Using tools inside a fume hood that may have a flammable gas mixture should be prohibited. A properly operating hood of the right capacity should keep the mixture of hydrogen in air inside the hood below the Lower Flammability Limit (LFL) of hydrogen further reducing any risk. 

If the use of tools is necessary, the source of hydrogen should be isolated before the work begins even if the concentration of hydrogen is expected to be below the LFL. It is best practice to leak test equipment before introducing hydrogen to minimize the probability of leaks. If spark resistant tools are suitable for a specific task for working with hydrogen systems, use of such tools will lower the probability of producing a spark. 

The key concern with any hydrogen release is the risk of creating a flammable mixture. There should be no environmental issues if you properly vent hydrogen to a safe area where it is diluted in air below the flammability limit before contacting an ignition source. Very small quantities of hydrogen are frequently releasing into a fume hood. Releases have to be small enough so that the vent air is sufficient to dilute to below the lower flammability limit. The fume hood face velocity should be in excess of 100 ft/min (30 m/min). 

Larger quantities of hydrogen should be released through a properly designed and constructed hydrogen vent stack. Standards and codes such as CGA G 5.5 and NFPA 2 provide guidance for vent stack design and installation.

If the concentration of hydrogen is less than the Lower Flammability Limit (LFL) of 4% in an inert gas, it is unlikely that a leak of this gas mix will form a flammable mixture as it dilutes into air. For example, industry uses ‘forming gas’, a mixture of 4 to 5% H2 in nitrogen, as an oxide reducing agent in materials processing furnaces and soldering operations. This mixture can also be used in conjunction with a hydrogen detector for leak testing gaseous hydrogen equipment.

In laboratories, 316 stainless steel tubing is frequently the first choice for small flow and pressures less than 2800 psi (19 MPa). See Best Practices: Material Compatibility for hydrogen compatibility with various materials. Always work within manufacturer’s pressure ratings adjusted for temperature. Read and follow manufacturer’s instructions on making up tubing fittings, avoid threaded fittings, and properly purge with nitrogen, helium or other inert gas to remove air before introducing hydrogen.

We are not aware of a study for blended NG/H2. However, for high concentrations of NG, the vent system should be similar to NG, which still recommends a vent system as NG is less dense than air. For nearly pure hydrogen the recommendations of this presentation are in effect.

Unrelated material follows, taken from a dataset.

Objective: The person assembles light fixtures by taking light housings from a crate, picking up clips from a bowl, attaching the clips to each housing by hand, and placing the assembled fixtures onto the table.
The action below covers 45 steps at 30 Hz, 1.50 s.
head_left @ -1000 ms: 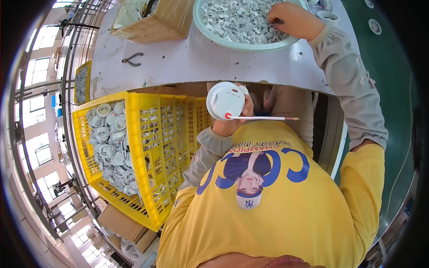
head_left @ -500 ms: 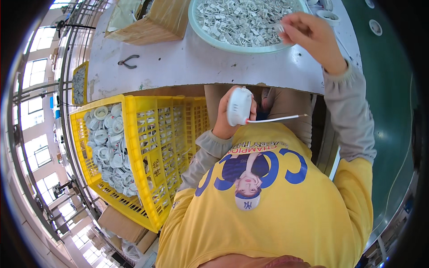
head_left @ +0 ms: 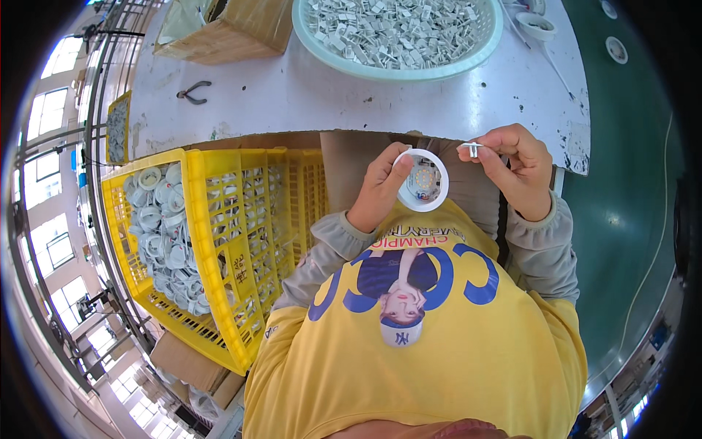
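Observation:
My left hand [head_left: 382,183] grips a round white lamp housing [head_left: 442,192] by its left rim, above my lap. Its hollow side faces up and shows a board with small yellowish squares inside. Just to the right, my right hand [head_left: 521,170] pinches a small white and metallic clip-like part [head_left: 474,149] between thumb and fingertips. The part is apart from the housing. At the far side of the table, a pale green basin [head_left: 409,74] holds a heap of similar small white parts [head_left: 387,33].
A yellow crate [head_left: 208,256] full of white round housings [head_left: 164,241] stands left of my lap. On the white table [head_left: 292,102] lie pliers [head_left: 194,93], an open cardboard box [head_left: 234,36] and a small white ring-shaped piece [head_left: 536,26] at the right. A small yellow bin [head_left: 117,132] sits beside the table's left edge.
My right hand has come back from the basin to beside the housing, carrying a small part. My left hand has turned the housing so its hollow side shows; the white wire is out of sight.

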Available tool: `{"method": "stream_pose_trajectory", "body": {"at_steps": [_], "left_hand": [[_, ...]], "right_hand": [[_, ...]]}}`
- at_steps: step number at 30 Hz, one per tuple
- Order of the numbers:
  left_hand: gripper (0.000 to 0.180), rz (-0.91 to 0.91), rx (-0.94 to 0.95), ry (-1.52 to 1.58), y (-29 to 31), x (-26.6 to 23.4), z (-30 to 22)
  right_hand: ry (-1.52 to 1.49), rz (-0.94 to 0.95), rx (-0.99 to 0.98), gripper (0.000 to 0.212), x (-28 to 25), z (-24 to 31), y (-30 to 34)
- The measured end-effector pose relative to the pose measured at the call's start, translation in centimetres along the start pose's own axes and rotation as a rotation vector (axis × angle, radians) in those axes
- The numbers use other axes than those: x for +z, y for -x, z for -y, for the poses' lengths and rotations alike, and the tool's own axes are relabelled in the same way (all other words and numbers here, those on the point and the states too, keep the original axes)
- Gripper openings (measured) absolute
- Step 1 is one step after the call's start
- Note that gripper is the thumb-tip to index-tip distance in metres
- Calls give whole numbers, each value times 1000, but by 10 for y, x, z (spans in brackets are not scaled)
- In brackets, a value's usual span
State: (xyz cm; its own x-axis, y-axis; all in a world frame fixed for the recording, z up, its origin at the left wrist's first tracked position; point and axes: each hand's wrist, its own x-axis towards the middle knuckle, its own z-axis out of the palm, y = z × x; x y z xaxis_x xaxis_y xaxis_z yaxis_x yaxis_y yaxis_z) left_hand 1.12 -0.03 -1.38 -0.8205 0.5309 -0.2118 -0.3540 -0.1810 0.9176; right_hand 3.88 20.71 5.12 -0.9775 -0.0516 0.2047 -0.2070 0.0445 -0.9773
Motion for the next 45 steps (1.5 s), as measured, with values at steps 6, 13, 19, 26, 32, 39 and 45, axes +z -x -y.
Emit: {"method": "stream_pose_trajectory", "body": {"at_steps": [6,13,19,26,32,39,45], "left_hand": [[22,23,8,-19,2,3,-3],[22,205,-74,65,6,8,-9],[21,301,-85,43,5,16,-9],[24,282,-58,-80,3,14,-6],[25,235,13,-142,2,16,-5],[20,240,12,-110,4,14,-2],[14,193,-3,-164,4,13,3]], "right_hand": [[77,-6,-71,7,1,-11,3],[-106,22,30,4,6,-36,13],[-212,85,315,6,13,-41,16],[-203,126,276,11,21,-50,21],[-203,112,398,10,15,-48,23],[-93,104,358,10,18,-48,27],[-33,158,344,20,20,-45,26]]}}
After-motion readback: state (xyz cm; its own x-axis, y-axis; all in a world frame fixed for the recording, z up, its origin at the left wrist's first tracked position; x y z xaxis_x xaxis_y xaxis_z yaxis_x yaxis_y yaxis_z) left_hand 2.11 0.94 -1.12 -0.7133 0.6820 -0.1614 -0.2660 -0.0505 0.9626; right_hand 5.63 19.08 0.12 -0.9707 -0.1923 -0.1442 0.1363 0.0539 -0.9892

This is an interesting question because of the special considerations associated with the H2-air mixture flashback scenario during turbine startup and shutdown. In-line deflagration arresters and detonation arresters for H2-air mixtures are different than those for most other fuels and need to be certified for use with hydrogen. They are commercially available, and NFPA 69 has a good chapter on the different types and ratings of flame/deflagration/detonation arresters. Some companies and universities are working on hydrogen diffusion flame burners for turbines. 

The issue in this case is the stability of the hydrogen diffusion flame on the particular burner configuration, and the possible need for flame holders to prevent flame blowoff, particularly if the same burner is used for different fuels. Recent research literature indicates that the Germans are doing a lot of research in this area. It seems that starting with a very lean mixture and ramping it up slowly after combustion would be the best method. 

NFPA provides procedures for furnaces that may help. Some of these furnaces use pure hydrogen and startup/shutdown procedures may be useful in beginning the investigation. There is an article by Siemens that may help (Advanced Hydrogen Turbine Development, Ed Bancalari, Pedy Chan and Ihor S. Diakunchak, Siemens Power Generation Inc.) This article is for a blended hydrogen gas (from coal) not pure hydrogen. For pure hydrogen, there is a way to safely start the combustion chamber up, but the Panel is not aware of sequence, as many items, such as combustion chamber geometry, burner, air flow, etc., all effect the startup. Start with NFPA 2 furnaces and work from there.